(Directions): Within the data that follows, set down exactly the lines from the one containing "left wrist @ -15" through the one containing "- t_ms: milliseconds", both ends included.

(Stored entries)
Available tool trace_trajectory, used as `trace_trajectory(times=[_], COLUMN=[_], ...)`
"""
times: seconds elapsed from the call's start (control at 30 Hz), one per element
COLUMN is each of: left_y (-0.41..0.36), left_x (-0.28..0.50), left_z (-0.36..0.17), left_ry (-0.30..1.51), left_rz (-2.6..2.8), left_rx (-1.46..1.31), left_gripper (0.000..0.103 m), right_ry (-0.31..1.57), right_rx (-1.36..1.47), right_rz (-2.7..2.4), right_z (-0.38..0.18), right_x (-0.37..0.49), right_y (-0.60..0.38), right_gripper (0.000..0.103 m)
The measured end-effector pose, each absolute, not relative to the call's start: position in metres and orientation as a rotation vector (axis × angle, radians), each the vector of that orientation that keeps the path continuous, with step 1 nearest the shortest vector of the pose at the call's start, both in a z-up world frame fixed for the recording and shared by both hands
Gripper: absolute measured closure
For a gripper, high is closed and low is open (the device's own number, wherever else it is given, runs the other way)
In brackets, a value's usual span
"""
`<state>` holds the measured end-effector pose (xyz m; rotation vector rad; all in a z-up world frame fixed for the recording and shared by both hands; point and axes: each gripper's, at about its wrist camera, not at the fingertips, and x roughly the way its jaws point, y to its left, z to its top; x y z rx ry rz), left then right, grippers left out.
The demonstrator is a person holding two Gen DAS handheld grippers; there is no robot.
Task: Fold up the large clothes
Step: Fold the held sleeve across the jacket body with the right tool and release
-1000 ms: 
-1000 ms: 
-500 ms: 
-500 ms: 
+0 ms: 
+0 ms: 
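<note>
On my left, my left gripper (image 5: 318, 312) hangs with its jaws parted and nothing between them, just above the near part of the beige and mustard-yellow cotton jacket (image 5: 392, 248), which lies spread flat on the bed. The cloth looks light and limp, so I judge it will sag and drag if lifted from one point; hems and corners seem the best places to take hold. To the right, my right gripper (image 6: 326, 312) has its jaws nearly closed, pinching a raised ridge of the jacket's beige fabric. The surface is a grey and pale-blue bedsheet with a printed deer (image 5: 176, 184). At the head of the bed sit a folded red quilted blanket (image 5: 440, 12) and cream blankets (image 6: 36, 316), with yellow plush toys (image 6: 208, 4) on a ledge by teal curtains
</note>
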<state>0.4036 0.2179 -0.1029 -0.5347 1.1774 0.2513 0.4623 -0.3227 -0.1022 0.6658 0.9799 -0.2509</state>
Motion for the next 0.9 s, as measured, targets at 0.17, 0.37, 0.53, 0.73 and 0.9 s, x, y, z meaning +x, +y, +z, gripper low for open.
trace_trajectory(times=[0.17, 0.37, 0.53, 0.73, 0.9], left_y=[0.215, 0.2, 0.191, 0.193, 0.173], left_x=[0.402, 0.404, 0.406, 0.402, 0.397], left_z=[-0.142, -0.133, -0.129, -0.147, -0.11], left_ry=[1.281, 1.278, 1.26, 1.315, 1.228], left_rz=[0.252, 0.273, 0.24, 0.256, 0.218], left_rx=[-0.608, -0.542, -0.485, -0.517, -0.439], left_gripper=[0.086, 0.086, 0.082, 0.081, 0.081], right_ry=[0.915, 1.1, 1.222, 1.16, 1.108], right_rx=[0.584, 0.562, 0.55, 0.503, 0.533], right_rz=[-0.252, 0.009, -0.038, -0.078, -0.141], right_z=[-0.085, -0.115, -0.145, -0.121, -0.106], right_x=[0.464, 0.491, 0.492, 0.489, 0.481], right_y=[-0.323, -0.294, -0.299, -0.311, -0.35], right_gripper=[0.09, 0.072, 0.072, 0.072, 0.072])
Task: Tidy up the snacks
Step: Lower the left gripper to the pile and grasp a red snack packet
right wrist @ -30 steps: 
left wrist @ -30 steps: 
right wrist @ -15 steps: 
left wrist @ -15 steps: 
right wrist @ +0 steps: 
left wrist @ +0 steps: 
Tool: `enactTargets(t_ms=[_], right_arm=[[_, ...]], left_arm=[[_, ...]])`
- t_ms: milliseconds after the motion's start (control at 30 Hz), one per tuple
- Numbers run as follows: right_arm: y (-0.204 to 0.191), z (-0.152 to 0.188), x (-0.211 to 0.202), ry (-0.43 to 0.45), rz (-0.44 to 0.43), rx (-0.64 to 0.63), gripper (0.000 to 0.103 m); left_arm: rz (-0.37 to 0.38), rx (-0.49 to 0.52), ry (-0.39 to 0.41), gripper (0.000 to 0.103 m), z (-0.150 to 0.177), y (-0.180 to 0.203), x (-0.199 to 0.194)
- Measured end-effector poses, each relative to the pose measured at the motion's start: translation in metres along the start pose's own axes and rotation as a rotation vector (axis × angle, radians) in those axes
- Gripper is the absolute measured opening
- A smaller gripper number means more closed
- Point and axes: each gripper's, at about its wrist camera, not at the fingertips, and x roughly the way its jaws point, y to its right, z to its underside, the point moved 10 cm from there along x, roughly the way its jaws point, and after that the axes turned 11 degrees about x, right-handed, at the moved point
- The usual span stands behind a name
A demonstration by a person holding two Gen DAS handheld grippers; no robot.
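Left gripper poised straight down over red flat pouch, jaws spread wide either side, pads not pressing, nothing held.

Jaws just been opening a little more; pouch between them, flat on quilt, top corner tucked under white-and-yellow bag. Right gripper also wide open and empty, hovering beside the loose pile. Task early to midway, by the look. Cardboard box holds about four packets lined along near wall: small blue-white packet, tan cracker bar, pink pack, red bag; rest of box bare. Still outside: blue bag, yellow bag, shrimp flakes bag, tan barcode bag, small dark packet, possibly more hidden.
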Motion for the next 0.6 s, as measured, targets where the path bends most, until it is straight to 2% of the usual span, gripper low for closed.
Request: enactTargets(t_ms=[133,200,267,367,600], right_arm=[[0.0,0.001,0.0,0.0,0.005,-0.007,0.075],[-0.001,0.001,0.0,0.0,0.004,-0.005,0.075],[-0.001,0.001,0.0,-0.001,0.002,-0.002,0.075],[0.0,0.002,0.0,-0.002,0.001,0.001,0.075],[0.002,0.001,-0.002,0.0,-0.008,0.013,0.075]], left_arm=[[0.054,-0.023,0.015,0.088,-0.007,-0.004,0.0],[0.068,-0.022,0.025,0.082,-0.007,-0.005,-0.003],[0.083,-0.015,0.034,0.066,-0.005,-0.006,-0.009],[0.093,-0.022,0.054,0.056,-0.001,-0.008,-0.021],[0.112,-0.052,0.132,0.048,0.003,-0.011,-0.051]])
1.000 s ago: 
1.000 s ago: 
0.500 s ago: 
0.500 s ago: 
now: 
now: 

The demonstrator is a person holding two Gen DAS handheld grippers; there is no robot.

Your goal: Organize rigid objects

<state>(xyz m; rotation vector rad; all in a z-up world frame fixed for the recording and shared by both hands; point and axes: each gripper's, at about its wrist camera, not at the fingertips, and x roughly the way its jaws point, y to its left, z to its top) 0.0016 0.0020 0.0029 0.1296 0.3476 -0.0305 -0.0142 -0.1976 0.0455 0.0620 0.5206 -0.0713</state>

(Exercise solution):
left wrist @ -15 steps: 
right wrist @ +0 steps: 
left wrist @ +0 steps: 
Tool: `enactTargets(t_ms=[_], right_arm=[[_, ...]], left_arm=[[_, ...]])`
- t_ms: milliseconds after the motion's start (control at 30 Hz), one per tuple

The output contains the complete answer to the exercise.